* **Material provided**
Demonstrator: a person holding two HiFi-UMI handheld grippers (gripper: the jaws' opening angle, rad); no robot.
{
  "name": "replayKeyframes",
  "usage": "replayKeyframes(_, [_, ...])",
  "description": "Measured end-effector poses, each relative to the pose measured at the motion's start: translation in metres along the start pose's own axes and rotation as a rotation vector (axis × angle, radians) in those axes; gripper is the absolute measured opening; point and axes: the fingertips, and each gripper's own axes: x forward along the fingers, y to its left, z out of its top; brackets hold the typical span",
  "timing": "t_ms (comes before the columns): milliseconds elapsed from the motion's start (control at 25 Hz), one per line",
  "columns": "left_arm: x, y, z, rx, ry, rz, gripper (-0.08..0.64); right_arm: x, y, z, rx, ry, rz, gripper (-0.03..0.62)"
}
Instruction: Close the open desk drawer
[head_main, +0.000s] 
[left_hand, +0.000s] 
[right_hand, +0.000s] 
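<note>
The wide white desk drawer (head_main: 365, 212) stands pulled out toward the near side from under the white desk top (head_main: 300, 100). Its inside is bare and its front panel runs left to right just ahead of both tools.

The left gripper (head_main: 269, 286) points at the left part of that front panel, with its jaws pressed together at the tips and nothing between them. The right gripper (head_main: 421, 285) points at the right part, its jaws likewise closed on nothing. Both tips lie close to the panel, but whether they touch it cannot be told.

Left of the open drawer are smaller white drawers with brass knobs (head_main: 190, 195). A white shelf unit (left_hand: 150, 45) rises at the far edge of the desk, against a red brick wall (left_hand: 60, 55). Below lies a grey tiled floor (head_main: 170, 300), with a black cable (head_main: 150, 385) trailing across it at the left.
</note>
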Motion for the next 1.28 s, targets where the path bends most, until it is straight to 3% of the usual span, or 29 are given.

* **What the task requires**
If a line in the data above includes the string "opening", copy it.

* **Worked solution**
Demonstrator: a person holding two HiFi-UMI handheld grippers (gripper: the jaws' opening angle, rad); no robot.
  "description": "Measured end-effector poses, each relative to the pose measured at the motion's start: translation in metres along the start pose's own axes and rotation as a rotation vector (axis × angle, radians) in those axes; gripper is the absolute measured opening; point and axes: the fingertips, and each gripper's own axes: x forward along the fingers, y to its left, z out of its top; brackets hold the typical span",

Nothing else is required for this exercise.